Network Configuration Effects
Morning all,
I have been running some tests on COSMA-7 to see if the extra latency introduced when doing a triple-hop (node - switch - top-level switch - switch - node) v.s. a single-hop (node - switch - node) affects SWIFT. We would hope that it doesn't, otherwise we might be wise to include the network topology into our domain decomposition.
Set-up
Here I present a worst-case scenario. SWIFT, using tbbmalloc
and Gadget-2 hydro (so we have as little work as possible), running with the grid domain decomposition. This should give us, pretty much, minimal work with maximum communication.
In terms of particle set-up, I used the EAGLE-50r2 (i.e. EAGLE-50 copied 8 times), with two boxes on each node, for a total of 4 nodes.
SWIFT was invoked with
mpirun -np 8 ../swift_mpi -c -a -s -n 8192 -t 14 eagle_50.yml
as each node on C7 has 2x14 core chips.
Results
Summary: We don't care about latency! Asynchronous communication works.
The interesting thing here is the following histogram. It's the classic cumulative wall-clock time used against number of particles updated in each step.

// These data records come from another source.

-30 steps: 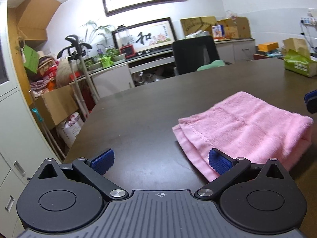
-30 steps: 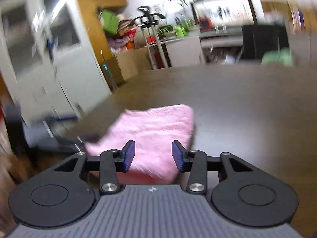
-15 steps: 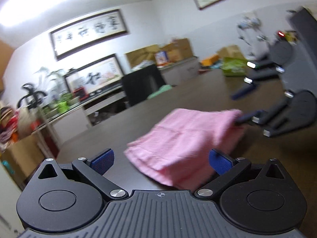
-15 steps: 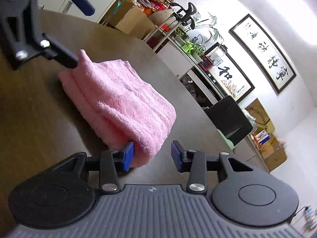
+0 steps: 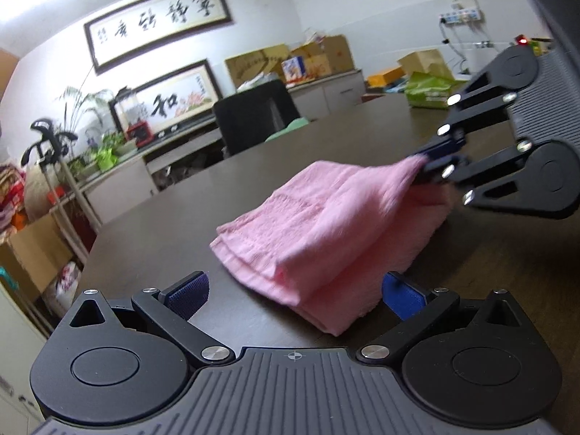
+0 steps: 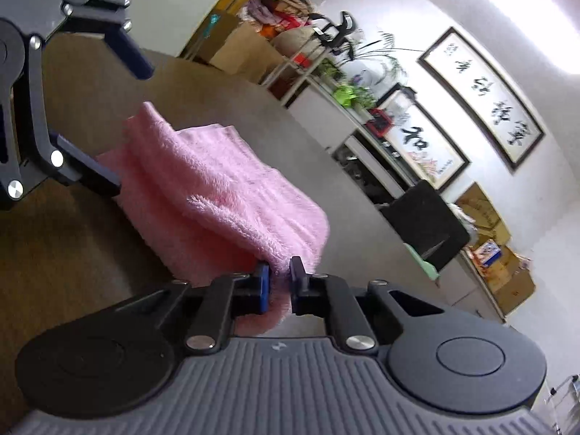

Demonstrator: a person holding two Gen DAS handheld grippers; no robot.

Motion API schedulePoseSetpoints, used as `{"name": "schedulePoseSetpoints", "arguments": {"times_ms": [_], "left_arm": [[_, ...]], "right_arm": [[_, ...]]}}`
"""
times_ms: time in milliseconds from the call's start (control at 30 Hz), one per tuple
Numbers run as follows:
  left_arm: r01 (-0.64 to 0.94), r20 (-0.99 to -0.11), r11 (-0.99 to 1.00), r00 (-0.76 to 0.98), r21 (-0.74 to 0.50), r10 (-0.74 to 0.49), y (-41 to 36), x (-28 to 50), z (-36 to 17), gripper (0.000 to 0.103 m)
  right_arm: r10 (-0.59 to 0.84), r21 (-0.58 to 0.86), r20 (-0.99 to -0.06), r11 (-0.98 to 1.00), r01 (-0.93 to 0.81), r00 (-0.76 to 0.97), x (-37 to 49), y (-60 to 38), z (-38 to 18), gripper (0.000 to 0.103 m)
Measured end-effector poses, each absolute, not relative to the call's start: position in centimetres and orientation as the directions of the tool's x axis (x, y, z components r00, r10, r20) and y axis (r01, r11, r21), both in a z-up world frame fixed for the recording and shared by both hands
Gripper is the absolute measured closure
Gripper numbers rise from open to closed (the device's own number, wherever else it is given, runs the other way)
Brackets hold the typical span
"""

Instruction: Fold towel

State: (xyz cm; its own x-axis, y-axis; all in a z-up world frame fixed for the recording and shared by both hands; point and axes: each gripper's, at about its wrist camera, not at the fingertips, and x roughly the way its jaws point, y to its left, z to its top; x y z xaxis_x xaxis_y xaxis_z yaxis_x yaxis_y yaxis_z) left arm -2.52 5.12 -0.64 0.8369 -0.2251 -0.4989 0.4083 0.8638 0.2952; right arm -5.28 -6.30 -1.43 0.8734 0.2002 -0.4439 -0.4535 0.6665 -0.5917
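My right gripper [image 6: 279, 277] has just been closing: its jaws, half open a second ago with only the edge of the cloth between them, now pinch a corner of the pink towel [image 5: 319, 224]. The wrist has also rolled, so the room sits tilted in the right view. My left gripper [image 5: 293, 291] has its jaws wide apart, with the nearest towel corner lying between the pads but not pressed.

Judgement: one corner is secured. The left jaws must close on their corner before a fold can be lifted.

Location: the towel lies folded in layers on the dark table [image 5: 152, 239], at 12 o'clock from the left gripper. From there, the right gripper is at 2 o'clock.

Count:
- Towels: one.
- Grippers: two.
- Corners held: one.
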Motion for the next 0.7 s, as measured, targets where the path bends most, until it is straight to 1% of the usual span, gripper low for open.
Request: {"name": "schedulePoseSetpoints", "arguments": {"times_ms": [67, 167, 300, 367, 500, 600, 633, 700], "left_arm": [[0.373, -0.523, 0.885, 0.832, 0.278, -0.186, 5.6, -1.9, -0.6, 0.0], [0.346, -0.544, 0.904, 0.823, 0.252, -0.164, 6.1, -1.2, -0.5, 0.0], [0.33, -0.554, 0.911, 0.819, 0.248, -0.146, 6.9, -1.2, -0.2, 0.0], [0.325, -0.552, 0.91, 0.823, 0.258, -0.137, 6.9, -1.4, -0.2, 0.0], [0.293, -0.528, 0.914, 0.842, 0.28, -0.108, 7.2, -1.6, 0.0, 0.0], [0.274, -0.498, 0.927, 0.86, 0.257, -0.116, 8.1, -2.0, 0.7, 0.0], [0.265, -0.478, 0.938, 0.868, 0.222, -0.132, 9.1, -2.4, 1.3, 0.0], [0.248, -0.452, 0.955, 0.879, 0.162, -0.151, 10.8, -3.0, 2.1, 0.0]], "right_arm": [[0.192, -0.593, -0.421, 0.681, -0.429, 0.886, -5.7, -6.9, -1.2, 0.093], [0.178, -0.594, -0.389, 0.701, -0.393, 0.904, -6.4, -7.7, -0.9, 0.093], [0.158, -0.64, -0.427, 0.643, -0.421, 0.891, -6.7, -7.6, -2.1, 0.093], [0.125, -0.654, -0.459, 0.623, -0.429, 0.88, -6.5, -7.5, -2.8, 0.093], [0.149, -0.627, -0.465, 0.64, -0.444, 0.873, -6.2, -7.8, -2.6, 0.092], [0.19, -0.583, -0.488, 0.655, -0.481, 0.852, -6.5, -8.3, -1.6, 0.087], [0.207, -0.564, -0.503, 0.657, -0.5, 0.839, -6.6, -8.5, -1.3, 0.08], [0.247, -0.514, -0.53, 0.667, -0.539, 0.811, -7.0, -9.2, -0.4, 0.075]]}}
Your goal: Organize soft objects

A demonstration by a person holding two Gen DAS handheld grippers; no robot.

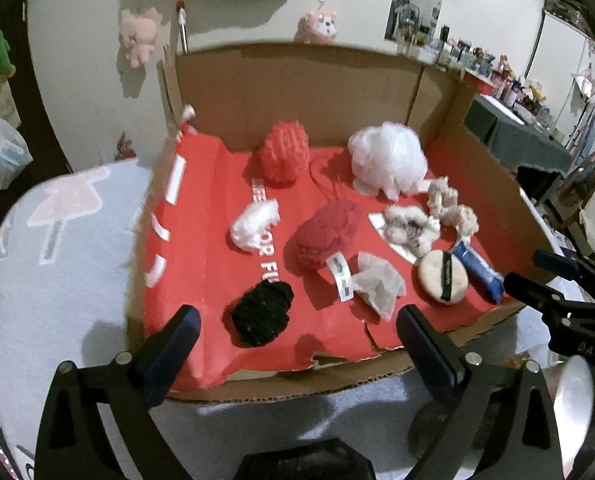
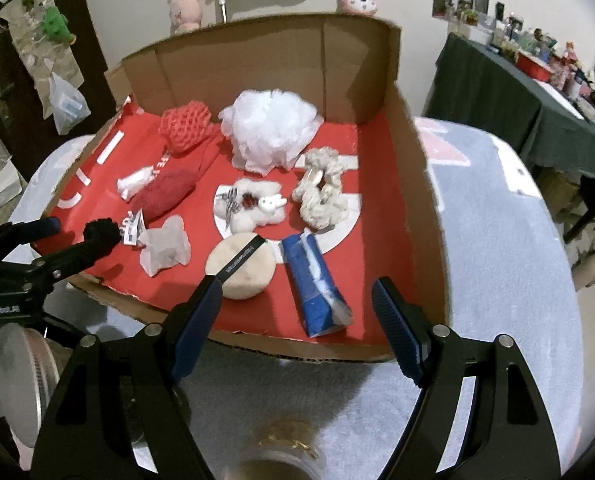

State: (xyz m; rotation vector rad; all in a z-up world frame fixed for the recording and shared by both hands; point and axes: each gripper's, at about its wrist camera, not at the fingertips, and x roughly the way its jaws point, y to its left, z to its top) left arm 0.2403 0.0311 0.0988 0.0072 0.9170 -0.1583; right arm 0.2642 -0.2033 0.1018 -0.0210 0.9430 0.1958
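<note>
Soft objects lie on a red sheet inside an open cardboard box (image 1: pixel 297 76). In the left wrist view: a black pom (image 1: pixel 262 314), a red cloth ball (image 1: pixel 325 232), a crumpled tissue (image 1: pixel 379 284), a round beige puff (image 1: pixel 443 276), a blue packet (image 1: pixel 479 270), a white mesh loofah (image 1: pixel 389 156) and a red net sponge (image 1: pixel 285 152). My left gripper (image 1: pixel 297 344) is open and empty at the box's front edge, above the black pom. My right gripper (image 2: pixel 297 312) is open and empty at the front edge, near the puff (image 2: pixel 241 268) and blue packet (image 2: pixel 315 284).
A fluffy white scrunchie (image 2: pixel 251 204), a beige scrunchie (image 2: pixel 321 192) and a small white wad (image 2: pixel 135 182) also lie in the box. The box sits on a pale blue cloth-covered surface (image 2: pixel 497 240). A cluttered dark table (image 2: pixel 517 80) stands to the right.
</note>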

Normally we say that we get "killed" in the big steps. However, I think an apt metaphor here is that we get "absolutely murdered" in the big steps - the last jump up is caused where every particle in the system is updated and synchronised.
In terms of the tasks that each of the runs actually produces, I think this comparison movie is helpful: out
At the moment I do not understand why using a single hop we typically get more updates for our money. I'm confident it's not something to do with the plot because the 1 particle updated little blob always stays in the same place. Unfortunately I didn't keep the output from the simulation, so I can't check if they got "the same answer". Based on these histograms, I would guess not.
The following histogram shows the breakdown of the runtimes for each of the runs. Notice how similar they look.
In summary: It would probably be a waste of time considering the network topology in the redistribute/domain decomposition, based on these results.
We can discuss this at the telecon.